* _Data provided_:
※
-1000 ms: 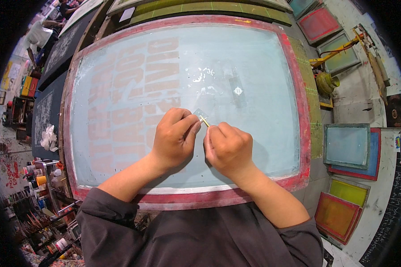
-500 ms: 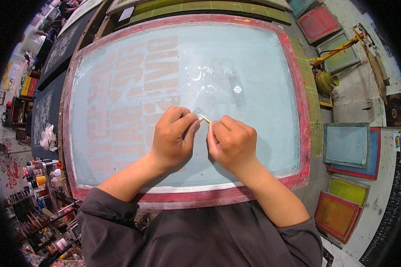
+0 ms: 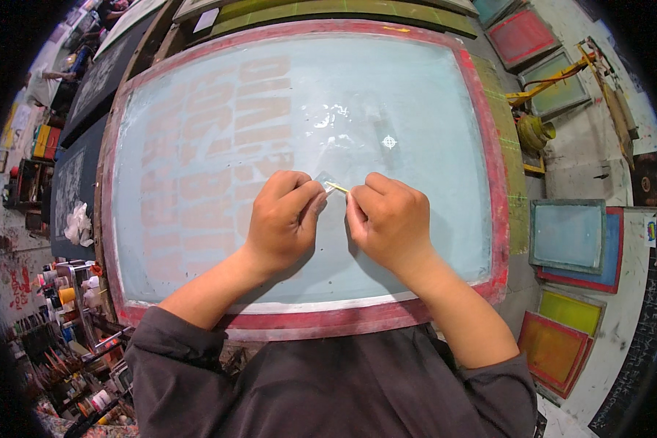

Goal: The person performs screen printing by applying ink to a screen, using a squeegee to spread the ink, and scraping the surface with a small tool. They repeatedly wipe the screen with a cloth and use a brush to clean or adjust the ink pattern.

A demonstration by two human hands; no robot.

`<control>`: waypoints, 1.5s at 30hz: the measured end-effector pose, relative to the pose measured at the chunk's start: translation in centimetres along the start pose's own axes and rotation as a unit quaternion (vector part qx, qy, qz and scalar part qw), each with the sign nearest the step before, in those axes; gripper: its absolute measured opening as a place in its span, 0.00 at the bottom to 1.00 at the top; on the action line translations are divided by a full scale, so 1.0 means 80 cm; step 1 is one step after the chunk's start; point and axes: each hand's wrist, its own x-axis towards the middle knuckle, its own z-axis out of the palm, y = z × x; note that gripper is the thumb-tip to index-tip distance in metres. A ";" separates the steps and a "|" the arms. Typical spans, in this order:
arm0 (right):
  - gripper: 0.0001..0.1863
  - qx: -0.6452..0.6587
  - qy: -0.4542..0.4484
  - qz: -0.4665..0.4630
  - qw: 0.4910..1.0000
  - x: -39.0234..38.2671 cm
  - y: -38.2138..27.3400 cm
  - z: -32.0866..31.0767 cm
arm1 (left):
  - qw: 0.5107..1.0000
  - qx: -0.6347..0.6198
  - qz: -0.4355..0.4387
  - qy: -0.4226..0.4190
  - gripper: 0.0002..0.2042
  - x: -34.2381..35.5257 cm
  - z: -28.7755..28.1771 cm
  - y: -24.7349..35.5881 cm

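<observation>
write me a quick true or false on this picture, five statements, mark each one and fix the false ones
1. The right hand grips a thin yellow stick. True.
2. The left hand lies open and flat. False: the left hand is curled, pinching a small clear piece.
3. Both hands are over a large framed screen. True.
4. The large screen's frame is bright green. False: its frame is red.
5. A crumpled white wad lies to the right of the large screen. False: it lies to the left.
</observation>
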 end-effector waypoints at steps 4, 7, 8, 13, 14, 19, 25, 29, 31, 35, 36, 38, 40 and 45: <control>0.10 -0.010 -0.018 -0.005 1.000 0.003 0.005 -0.001 | 1.000 0.005 -0.003 -0.002 0.04 -0.002 0.000 -0.002; 0.10 -0.005 -0.023 -0.005 1.000 0.006 0.009 -0.002 | 1.000 0.009 0.006 -0.003 0.04 0.001 -0.002 -0.001; 0.09 -0.005 -0.024 -0.004 1.000 0.007 0.010 -0.003 | 1.000 0.007 0.004 -0.004 0.04 0.001 -0.002 0.000; 0.08 -0.004 -0.029 -0.013 0.999 0.013 0.015 -0.005 | 1.000 0.002 -0.006 -0.004 0.04 -0.001 -0.001 0.000; 0.08 -0.004 -0.030 -0.014 0.999 0.013 0.016 -0.005 | 1.000 0.004 -0.002 -0.004 0.04 -0.001 -0.002 0.000; 0.10 -0.003 -0.044 -0.010 0.999 0.014 0.020 -0.005 | 1.000 0.009 0.007 -0.004 0.04 0.000 -0.002 -0.001; 0.06 0.007 -0.043 -0.039 0.998 0.022 0.031 -0.006 | 1.000 0.012 -0.001 -0.004 0.04 -0.001 -0.001 0.000; 0.05 0.012 -0.059 -0.050 0.997 0.030 0.038 -0.007 | 1.000 0.011 -0.008 -0.003 0.05 -0.002 0.000 0.000; 0.04 0.015 -0.073 -0.054 0.996 0.034 0.042 -0.007 | 1.000 0.013 -0.009 -0.002 0.05 -0.002 0.000 -0.001; 0.07 0.037 -0.090 -0.075 0.992 0.050 0.050 -0.007 | 1.000 0.016 -0.006 0.005 0.04 -0.001 0.001 0.001; 0.09 0.046 -0.090 -0.082 0.991 0.053 0.051 -0.007 | 1.000 0.013 -0.010 0.005 0.04 0.000 0.000 0.002; 0.07 0.048 -0.107 -0.102 0.988 0.058 0.055 -0.010 | 1.000 0.005 -0.022 0.005 0.04 0.000 0.000 0.004; 0.05 0.031 -0.118 -0.112 0.986 0.058 0.059 -0.016 | 0.999 -0.006 -0.039 0.006 0.05 0.000 0.000 0.004; 0.02 -0.002 -0.151 -0.050 0.987 0.033 0.066 -0.037 | 1.000 -0.001 -0.025 0.011 0.07 0.007 -0.005 0.013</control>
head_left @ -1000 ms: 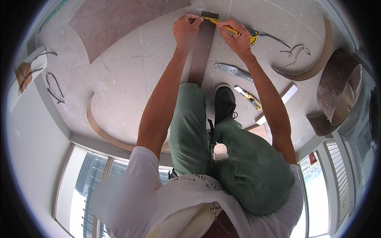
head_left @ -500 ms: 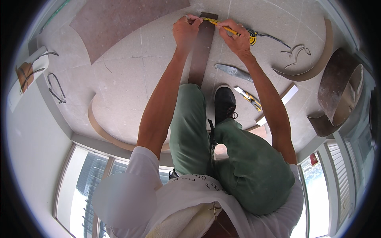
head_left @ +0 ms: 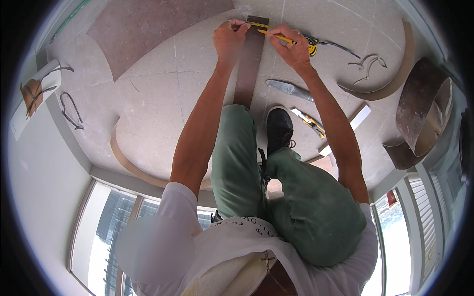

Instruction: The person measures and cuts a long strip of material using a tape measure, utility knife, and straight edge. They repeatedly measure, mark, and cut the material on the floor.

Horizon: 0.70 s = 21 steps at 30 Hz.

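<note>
A long brown strip (head_left: 251,64) lies on the floor, running away from my knee. Across its far end stretches the yellow blade of a tape measure (head_left: 258,25). My left hand (head_left: 230,38) pinches the blade's end at the strip's left edge. In my right hand (head_left: 292,48) is a yellow pencil (head_left: 282,37), its tip over the strip just on the near side of the blade. The tape measure's yellow and black case (head_left: 312,46) sits by my right hand's outer side, partly hidden by the fingers.
A putty knife or similar flat blade (head_left: 289,89) and a yellow utility knife (head_left: 314,125) lie near my shoe (head_left: 280,127). A large brown sheet (head_left: 143,29) is at far left. Curled brown strips (head_left: 422,106) stand at right; cord pieces (head_left: 369,65) lie closer in.
The pencil tip has shifted slightly left and nearer to me, off the blade's edge. My left hand stays nearly in place at the strip.
</note>
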Tool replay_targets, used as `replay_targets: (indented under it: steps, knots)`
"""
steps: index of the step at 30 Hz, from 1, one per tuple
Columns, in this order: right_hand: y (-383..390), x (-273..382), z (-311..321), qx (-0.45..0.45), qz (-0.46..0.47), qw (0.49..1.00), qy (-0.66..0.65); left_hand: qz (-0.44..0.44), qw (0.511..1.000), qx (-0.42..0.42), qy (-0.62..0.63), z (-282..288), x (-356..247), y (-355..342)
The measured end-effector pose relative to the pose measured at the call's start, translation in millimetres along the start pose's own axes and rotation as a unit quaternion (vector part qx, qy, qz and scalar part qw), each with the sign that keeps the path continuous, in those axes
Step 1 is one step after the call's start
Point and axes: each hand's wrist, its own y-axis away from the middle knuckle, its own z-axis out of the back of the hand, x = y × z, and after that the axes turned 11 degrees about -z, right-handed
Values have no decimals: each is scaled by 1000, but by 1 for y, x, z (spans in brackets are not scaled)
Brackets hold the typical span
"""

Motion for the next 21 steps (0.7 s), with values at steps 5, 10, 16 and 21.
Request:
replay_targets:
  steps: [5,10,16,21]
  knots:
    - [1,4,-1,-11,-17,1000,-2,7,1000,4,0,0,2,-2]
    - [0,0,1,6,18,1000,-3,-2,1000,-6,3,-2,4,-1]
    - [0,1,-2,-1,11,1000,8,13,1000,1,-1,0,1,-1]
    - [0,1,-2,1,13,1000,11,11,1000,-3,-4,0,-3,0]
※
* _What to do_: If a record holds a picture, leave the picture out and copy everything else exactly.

* _Task output_:
-1000 ms: 
-500 ms: 
+0 ms: 

Goal: The person performs screen printing by applying ink to a screen, using a squeegee to spread the ink, and scraping the surface with a small tool. They repeatedly wipe the screen with a cloth and use a brush to clean or adjust the ink pattern.

A demonstration by two human hands; no robot.

`<control>`: waypoints, 1.5s at 30hz: the measured end-effector pose, relative to the pose measured at the chunk's start: translation in centimetres along the start pose's own axes and rotation as a unit quaternion (vector part qx, qy, qz and scalar part qw), each with the sign nearest the step before, in those axes; gripper: its absolute measured opening as a place in its span, 0.00 at the bottom to 1.00 at the top; on the action line translations are divided by a full scale, so 1.0 means 80 cm; step 1 is one step after the chunk's start; point and axes: each hand's wrist, its own x-axis towards the middle knuckle, its own z-axis out of the palm, y = z × x; note that gripper is the thumb-tip to index-tip distance in metres. A ";" separates the steps and a "|" the arms. Typical spans, in this order:
arm0 (right):
  - gripper: 0.0001..0.1863
  - qx: -0.6452..0.6587
  - qy: -0.4542..0.4484
  - qz: -0.4665..0.4630
  - qw: 0.4910..1.0000
  - x: -39.0234..38.2671 cm
  - y: -38.2138..27.3400 cm
  - z: -32.0866..31.0767 cm
arm1 (left):
  - qw: 0.5107..1.0000
  - qx: -0.6347..0.6198
  - qz: -0.4355..0.4387
  - qy: -0.4226..0.4190
  - gripper: 0.0002..0.2042
  - x: -34.2381..35.5257 cm
  - z: -28.7755..28.1771 cm
  - y: -24.7349..35.5881 cm

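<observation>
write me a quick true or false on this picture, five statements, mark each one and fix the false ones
1. The right hand grips a thin yellow stick. True.
2. The left hand lies open and flat. False: the left hand is curled, pinching a small clear piece.
3. Both hands are over a large framed screen. True.
4. The large screen's frame is bright green. False: its frame is red.
5. A crumpled white wad lies to the right of the large screen. False: it lies to the left.
</observation>
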 end-effector waypoints at steps 4, 7, 8, 13, 14, 19, 25, 29, 31, 35, 36, 38, 40 and 45: <control>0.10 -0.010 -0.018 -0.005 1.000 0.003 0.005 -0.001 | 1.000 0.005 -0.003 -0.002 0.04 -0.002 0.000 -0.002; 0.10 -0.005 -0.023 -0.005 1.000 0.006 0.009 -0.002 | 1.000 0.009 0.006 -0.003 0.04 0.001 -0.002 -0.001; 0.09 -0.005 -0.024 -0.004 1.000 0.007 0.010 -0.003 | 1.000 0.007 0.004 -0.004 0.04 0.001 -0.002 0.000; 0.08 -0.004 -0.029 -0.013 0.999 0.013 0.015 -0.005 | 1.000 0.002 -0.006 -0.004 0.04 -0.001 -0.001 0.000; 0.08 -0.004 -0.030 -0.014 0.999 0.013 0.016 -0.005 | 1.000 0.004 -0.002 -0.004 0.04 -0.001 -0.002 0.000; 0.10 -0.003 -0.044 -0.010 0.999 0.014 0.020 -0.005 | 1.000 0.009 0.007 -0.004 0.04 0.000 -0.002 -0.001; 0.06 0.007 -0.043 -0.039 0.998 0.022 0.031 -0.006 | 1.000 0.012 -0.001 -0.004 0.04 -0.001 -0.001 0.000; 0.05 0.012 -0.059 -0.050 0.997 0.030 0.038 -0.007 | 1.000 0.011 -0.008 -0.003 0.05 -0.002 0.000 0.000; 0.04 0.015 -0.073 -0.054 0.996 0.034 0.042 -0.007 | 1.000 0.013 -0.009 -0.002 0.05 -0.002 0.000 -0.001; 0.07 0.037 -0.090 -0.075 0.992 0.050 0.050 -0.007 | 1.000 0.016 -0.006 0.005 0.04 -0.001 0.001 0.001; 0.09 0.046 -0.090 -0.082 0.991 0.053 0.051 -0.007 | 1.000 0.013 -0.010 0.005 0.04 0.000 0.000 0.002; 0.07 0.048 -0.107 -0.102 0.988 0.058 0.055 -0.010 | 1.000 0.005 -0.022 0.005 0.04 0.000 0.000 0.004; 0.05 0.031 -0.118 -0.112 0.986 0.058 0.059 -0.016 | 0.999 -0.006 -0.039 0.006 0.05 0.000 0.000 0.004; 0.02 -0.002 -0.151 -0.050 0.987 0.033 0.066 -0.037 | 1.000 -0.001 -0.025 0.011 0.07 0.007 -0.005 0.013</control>
head_left @ -1000 ms: 
head_left @ -500 ms: 
head_left @ +0 ms: 

Instruction: The person measures and cuts a long strip of material using a tape measure, utility knife, and straight edge. They repeatedly measure, mark, and cut the material on the floor.

Horizon: 0.70 s = 21 steps at 30 Hz.

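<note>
A long brown strip (head_left: 251,64) lies on the floor, running away from my knee. Across its far end stretches the yellow blade of a tape measure (head_left: 258,25). My left hand (head_left: 230,38) pinches the blade's end at the strip's left edge. In my right hand (head_left: 292,48) is a yellow pencil (head_left: 282,37), its tip over the strip just on the near side of the blade. The tape measure's yellow and black case (head_left: 312,46) sits by my right hand's outer side, partly hidden by the fingers.
A putty knife or similar flat blade (head_left: 289,89) and a yellow utility knife (head_left: 314,125) lie near my shoe (head_left: 280,127). A large brown sheet (head_left: 143,29) is at far left. Curled brown strips (head_left: 422,106) stand at right; cord pieces (head_left: 369,65) lie closer in.
The pencil tip has shifted slightly left and nearer to me, off the blade's edge. My left hand stays nearly in place at the strip.
</note>
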Tool replay_targets, used as `replay_targets: (indented under it: steps, knots)`
"""
steps: index of the step at 30 Hz, from 1, one per tuple
Columns, in this order: right_hand: y (-383..390), x (-273..382), z (-311..321), qx (-0.45..0.45), qz (-0.46..0.47), qw (0.49..1.00), qy (-0.66..0.65); left_hand: qz (-0.44..0.44), qw (0.511..1.000), qx (-0.42..0.42), qy (-0.62..0.63), z (-282..288), x (-356..247), y (-355..342)
The measured end-effector pose relative to the pose measured at the call's start, translation in millimetres along the start pose's own axes and rotation as a unit quaternion (vector part qx, qy, qz and scalar part qw), each with the sign that keeps the path continuous, in those axes
Step 1 is one step after the call's start
Point and axes: each hand's wrist, its own y-axis away from the middle knuckle, its own z-axis out of the back of the hand, x = y × z, and after that the axes turned 11 degrees about -z, right-handed
Values have no decimals: each is scaled by 1000, but by 1 for y, x, z (spans in brackets are not scaled)
Brackets hold the typical span
"""

Motion for the next 21 steps (0.7 s), with values at steps 5, 10, 16 and 21.
Request:
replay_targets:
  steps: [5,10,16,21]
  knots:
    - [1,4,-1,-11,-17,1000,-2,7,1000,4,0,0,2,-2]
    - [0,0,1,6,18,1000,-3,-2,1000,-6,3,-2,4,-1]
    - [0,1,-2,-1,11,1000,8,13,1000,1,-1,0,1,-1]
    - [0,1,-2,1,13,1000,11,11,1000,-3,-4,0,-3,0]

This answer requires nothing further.